ITR Filing & Services
Income Tax Return (ITR) filing
Income Tax Return is an important part of Income Tax. It is the way by which an assessee process for paying his tax to Income Tax Department. As per the provisions of Income Tax Act, 1961, filing of Income Tax return is a legal obligation of every Individual whose income exceeds the maximum limit of non-taxable income for the full financial year i.e. from 01 April to March 31 of the following year, for example for the year 2013-2014 (which is also called the Assessment Year) the period is 01 April 2013 to 31 March 2014. In case of salaried class assessee the information about the income in the particular financial year supported with the form 16 (the certificate for tax deducted at source), which is issued by the employer at the end of the financial year.
"Income Tax Return" is a term which is often used when we talk about income tax. It is a way by which we pay this tax. When total annual income of a person, including all sources, is more than minimum exemption limitation then that person is liable to pay income tax.
Documents to preserve
Since the tax-payer is not required to submit any additional documents along with the return of income, the documents may be called at the later stage by the Income Tax Officer to check the correctness of the claim made. Hence, it is advised that the individual preserve all the documents required to substantiate the return of income filed. Some of the documents are enumerated below:
• Detailed calculation of taxable income and amount of tax payable / refundable.
• Form No. 16 / 16A (original).
• Counterfoil of all the tax payments made during the year.
• Copy of documents concerning sale of investments and properties.
• Copy of bank statements.
• Copy of proof for all the deductions and exemptions claimed in the return of income.
Common mistakes people make while filing tax returns
• The most common notion among salaried employees is that since tax has already been deducted from their salary, there is no need to file their income tax returns. This is not at all true or legal. Even though tax has been deducted and there is no further liability to pay tax, an employee has to compulsorily file his / her income tax return. Form No. 16 received from employer is not their income tax return.
• Employees do not include the interest that they receive on their savings bank account. The entire interest earned on your savings bank account is taxable.
• Omission of income received by a minor child. A minor child is not required to file a separate return of income. However, this income has to be included in the hands of either of the parents, although it might be a small amount of bank interest.
Each service class, business, NGO, professionals, companies etc have a distinctive way of filing income tax returns.

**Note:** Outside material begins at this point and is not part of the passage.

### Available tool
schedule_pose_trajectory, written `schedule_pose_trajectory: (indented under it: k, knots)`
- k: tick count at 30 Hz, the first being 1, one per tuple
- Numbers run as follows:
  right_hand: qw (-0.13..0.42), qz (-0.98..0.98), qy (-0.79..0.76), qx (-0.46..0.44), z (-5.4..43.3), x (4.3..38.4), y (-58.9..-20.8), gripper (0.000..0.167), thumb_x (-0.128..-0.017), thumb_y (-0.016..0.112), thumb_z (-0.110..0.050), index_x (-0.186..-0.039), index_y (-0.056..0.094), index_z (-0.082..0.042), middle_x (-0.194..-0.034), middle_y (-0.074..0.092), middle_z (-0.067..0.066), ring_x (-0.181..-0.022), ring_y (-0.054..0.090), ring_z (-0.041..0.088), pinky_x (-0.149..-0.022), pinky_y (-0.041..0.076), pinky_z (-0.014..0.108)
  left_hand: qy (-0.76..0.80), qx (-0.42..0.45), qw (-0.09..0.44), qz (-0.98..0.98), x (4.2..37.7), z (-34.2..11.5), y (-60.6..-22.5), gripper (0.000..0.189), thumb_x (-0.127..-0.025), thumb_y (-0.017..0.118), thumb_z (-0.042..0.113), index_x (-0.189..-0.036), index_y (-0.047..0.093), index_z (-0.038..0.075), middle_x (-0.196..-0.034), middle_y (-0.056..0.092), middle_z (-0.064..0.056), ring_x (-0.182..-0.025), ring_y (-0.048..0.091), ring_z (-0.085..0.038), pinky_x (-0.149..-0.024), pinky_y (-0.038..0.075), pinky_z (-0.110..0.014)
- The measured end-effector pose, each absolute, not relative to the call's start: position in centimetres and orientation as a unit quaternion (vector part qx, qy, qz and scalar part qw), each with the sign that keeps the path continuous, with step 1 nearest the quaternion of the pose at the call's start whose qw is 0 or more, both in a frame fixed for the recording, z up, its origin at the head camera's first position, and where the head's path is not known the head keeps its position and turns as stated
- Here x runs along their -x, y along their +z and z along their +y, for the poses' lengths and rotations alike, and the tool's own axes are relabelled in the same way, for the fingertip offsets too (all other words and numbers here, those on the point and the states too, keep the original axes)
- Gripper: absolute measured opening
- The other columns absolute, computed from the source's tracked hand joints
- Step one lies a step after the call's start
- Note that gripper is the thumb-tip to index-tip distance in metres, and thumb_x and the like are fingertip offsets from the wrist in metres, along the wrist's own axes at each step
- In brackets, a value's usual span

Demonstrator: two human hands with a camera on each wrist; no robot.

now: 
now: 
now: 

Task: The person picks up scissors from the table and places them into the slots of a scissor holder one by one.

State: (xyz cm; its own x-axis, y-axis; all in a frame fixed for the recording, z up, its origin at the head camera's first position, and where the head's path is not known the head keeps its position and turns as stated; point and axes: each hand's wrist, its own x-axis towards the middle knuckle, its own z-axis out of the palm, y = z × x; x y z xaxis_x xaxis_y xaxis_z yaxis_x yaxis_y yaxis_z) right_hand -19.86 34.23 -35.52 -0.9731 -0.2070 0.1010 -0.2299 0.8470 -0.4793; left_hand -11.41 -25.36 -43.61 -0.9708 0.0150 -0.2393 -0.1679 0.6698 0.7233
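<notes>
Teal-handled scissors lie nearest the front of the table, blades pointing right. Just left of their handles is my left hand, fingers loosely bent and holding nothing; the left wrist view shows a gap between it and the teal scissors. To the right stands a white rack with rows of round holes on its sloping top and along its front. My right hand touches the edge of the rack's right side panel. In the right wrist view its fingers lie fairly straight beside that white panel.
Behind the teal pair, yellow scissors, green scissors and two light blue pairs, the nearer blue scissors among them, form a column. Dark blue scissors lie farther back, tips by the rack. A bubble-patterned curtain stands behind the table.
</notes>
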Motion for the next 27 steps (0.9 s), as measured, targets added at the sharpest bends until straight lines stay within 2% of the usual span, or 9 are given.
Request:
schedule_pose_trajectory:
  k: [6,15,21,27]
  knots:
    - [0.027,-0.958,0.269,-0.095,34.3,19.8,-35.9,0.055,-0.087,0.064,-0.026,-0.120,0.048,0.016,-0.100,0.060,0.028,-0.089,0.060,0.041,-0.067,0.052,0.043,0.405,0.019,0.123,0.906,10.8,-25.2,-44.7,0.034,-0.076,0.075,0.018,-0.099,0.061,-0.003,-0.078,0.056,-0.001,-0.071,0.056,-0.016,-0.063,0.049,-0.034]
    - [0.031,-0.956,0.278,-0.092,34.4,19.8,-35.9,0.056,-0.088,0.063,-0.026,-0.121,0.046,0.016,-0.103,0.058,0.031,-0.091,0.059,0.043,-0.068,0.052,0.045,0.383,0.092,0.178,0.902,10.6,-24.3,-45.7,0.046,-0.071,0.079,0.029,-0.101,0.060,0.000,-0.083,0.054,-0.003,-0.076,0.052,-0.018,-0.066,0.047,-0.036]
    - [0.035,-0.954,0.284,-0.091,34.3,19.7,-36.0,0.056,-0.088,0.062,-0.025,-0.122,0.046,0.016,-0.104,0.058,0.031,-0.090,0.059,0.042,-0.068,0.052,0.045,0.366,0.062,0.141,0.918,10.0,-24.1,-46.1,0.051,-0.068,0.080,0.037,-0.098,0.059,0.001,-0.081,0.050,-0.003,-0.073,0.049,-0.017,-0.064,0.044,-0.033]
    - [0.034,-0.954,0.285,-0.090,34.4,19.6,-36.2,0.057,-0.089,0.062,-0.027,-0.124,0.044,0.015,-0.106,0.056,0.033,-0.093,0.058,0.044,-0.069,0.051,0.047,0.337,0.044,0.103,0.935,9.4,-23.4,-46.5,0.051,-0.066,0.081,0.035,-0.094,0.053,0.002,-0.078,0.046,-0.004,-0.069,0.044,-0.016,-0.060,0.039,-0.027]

With our specially designed process you do need to worry about your returns filing anymore. Our highly trained and capable team of experts will make sure your returns are filed in time and correctly.
We provide dedicated tax filing service for the following:
Tax Planning for Salaried Persons
Tax Planning for Income Rax Return for SMEs/ Retailers / Professionals / Freelancers
Income Rax Return for NGO / Trust / Society (Co-Society)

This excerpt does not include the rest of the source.